Task – Write out the material in full, matching each line exactly.

########

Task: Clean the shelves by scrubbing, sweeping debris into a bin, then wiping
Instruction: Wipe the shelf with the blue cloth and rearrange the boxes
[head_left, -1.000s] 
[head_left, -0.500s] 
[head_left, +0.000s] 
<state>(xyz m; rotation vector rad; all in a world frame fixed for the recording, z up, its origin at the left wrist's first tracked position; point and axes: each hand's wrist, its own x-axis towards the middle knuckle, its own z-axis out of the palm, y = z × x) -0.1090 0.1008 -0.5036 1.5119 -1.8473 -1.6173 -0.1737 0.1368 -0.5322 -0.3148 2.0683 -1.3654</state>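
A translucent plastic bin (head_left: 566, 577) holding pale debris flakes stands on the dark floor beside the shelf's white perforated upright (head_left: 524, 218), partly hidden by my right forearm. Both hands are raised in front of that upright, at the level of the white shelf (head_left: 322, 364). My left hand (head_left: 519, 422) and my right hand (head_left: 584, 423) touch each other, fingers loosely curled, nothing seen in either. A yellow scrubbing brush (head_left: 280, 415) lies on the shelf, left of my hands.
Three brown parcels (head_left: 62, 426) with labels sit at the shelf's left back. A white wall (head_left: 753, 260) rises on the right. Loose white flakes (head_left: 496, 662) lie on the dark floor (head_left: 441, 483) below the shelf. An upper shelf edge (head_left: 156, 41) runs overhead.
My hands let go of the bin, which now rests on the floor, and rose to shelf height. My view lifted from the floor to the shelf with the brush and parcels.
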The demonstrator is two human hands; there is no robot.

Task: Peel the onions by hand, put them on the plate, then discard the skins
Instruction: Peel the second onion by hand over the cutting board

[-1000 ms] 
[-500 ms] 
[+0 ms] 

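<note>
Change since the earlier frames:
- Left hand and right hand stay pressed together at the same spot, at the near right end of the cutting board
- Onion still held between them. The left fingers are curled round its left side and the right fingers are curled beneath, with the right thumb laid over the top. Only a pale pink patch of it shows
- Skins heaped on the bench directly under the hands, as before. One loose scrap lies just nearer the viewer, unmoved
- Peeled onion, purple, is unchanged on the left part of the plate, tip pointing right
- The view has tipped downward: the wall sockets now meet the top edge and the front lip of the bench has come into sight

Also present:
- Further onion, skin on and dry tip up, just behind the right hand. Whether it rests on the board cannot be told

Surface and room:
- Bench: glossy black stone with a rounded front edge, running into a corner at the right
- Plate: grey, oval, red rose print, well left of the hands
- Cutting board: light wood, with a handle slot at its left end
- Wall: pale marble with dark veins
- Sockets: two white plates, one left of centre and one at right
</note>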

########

Answer space –
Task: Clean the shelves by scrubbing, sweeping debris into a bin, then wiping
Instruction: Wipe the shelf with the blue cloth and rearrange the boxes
[head_left, -1.000s] 
[head_left, -0.500s] 
[head_left, +0.000s] 
<state>(xyz m; rotation vector rad; all in a world frame fixed for the recording, z up, its origin at the left wrist's first tracked position; point and axes: each hand's wrist, its own x-axis towards the middle knuckle, its own z-axis out of the palm, y = z × x) -0.1090 0.1008 -0.5036 1.5119 -1.8473 -1.6173 -0.1737 0.1368 -0.5322 -0.3148 2.0683 -1.3654</state>
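A translucent plastic bin (head_left: 566, 577) holding pale debris flakes stands on the dark floor beside the shelf's white perforated upright (head_left: 524, 218), partly hidden by my right forearm. Both hands are raised in front of that upright, at the level of the white shelf (head_left: 322, 364). My left hand (head_left: 519, 422) and my right hand (head_left: 584, 423) touch each other, fingers loosely curled, nothing seen in either. A yellow scrubbing brush (head_left: 280, 415) lies on the shelf, left of my hands.
Three brown parcels (head_left: 62, 426) with labels sit at the shelf's left back. A white wall (head_left: 753, 260) rises on the right. Loose white flakes (head_left: 496, 662) lie on the dark floor (head_left: 441, 483) below the shelf. An upper shelf edge (head_left: 156, 41) runs overhead.
My hands let go of the bin, which now rests on the floor, and rose to shelf height. My view lifted from the floor to the shelf with the brush and parcels.
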The demonstrator is two human hands; there is no robot.

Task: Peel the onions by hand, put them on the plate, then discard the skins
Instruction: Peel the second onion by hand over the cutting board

[-1000 ms] 
[-500 ms] 
[+0 ms] 

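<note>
Change since the earlier frames:
- Left hand and right hand stay pressed together at the same spot, at the near right end of the cutting board
- Onion still held between them. The left fingers are curled round its left side and the right fingers are curled beneath, with the right thumb laid over the top. Only a pale pink patch of it shows
- Skins heaped on the bench directly under the hands, as before. One loose scrap lies just nearer the viewer, unmoved
- Peeled onion, purple, is unchanged on the left part of the plate, tip pointing right
- The view has tipped downward: the wall sockets now meet the top edge and the front lip of the bench has come into sight

Also present:
- Further onion, skin on and dry tip up, just behind the right hand. Whether it rests on the board cannot be told

Surface and room:
- Bench: glossy black stone with a rounded front edge, running into a corner at the right
- Plate: grey, oval, red rose print, well left of the hands
- Cutting board: light wood, with a handle slot at its left end
- Wall: pale marble with dark veins
- Sockets: two white plates, one left of centre and one at right
</note>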

The answer was written out completely.